* Task to complete *
Your task is to copy the lines of the data below from the line holding "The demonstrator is" through the line holding "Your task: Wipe", inclusive, exactly and with nothing added.
*** Opening Raw data ***
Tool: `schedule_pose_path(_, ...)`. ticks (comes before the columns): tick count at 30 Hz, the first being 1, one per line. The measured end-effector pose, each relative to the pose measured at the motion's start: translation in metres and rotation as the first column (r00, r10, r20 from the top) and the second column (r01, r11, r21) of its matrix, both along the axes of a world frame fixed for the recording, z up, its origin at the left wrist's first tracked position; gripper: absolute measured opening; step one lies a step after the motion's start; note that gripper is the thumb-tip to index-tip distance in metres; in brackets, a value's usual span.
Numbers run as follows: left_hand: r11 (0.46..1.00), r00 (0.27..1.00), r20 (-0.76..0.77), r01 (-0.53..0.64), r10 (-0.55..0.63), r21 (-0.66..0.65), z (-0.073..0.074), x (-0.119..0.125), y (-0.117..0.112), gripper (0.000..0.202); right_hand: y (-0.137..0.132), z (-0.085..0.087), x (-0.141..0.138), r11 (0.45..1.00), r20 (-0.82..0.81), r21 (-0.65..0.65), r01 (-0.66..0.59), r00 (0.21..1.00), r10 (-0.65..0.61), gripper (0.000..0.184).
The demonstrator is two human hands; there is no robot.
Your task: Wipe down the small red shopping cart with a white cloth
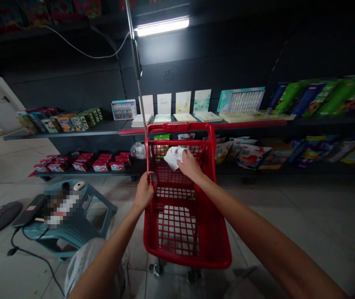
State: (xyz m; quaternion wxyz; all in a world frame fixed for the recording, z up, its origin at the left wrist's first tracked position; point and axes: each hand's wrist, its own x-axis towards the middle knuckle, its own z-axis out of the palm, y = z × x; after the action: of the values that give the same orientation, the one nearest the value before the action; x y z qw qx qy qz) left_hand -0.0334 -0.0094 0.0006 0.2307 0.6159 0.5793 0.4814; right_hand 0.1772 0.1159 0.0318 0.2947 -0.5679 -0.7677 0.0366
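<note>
A small red plastic shopping cart [217, 232] with grid panels stands in front of me on its wheels. My left hand [145, 191] is closed around the cart's left side rim, about halfway along. Bunched in my right hand [190, 164] is a white cloth [175, 157], held over the cart's far grid panel. Whether the cloth touches the panel I cannot tell. Part of that panel is hidden behind the cloth and my fingers.
A dark shelf [99, 133] behind the cart bears books, boxes and snack bags. A lamp stand [136, 62] rises at the cart's far left corner. At left, a blue-grey stool [102, 203] holds small items; a black cable [40, 257] trails on the floor.
</note>
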Motion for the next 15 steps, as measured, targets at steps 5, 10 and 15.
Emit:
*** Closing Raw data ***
* Answer area *
The demonstrator is two human hands; there is no robot.
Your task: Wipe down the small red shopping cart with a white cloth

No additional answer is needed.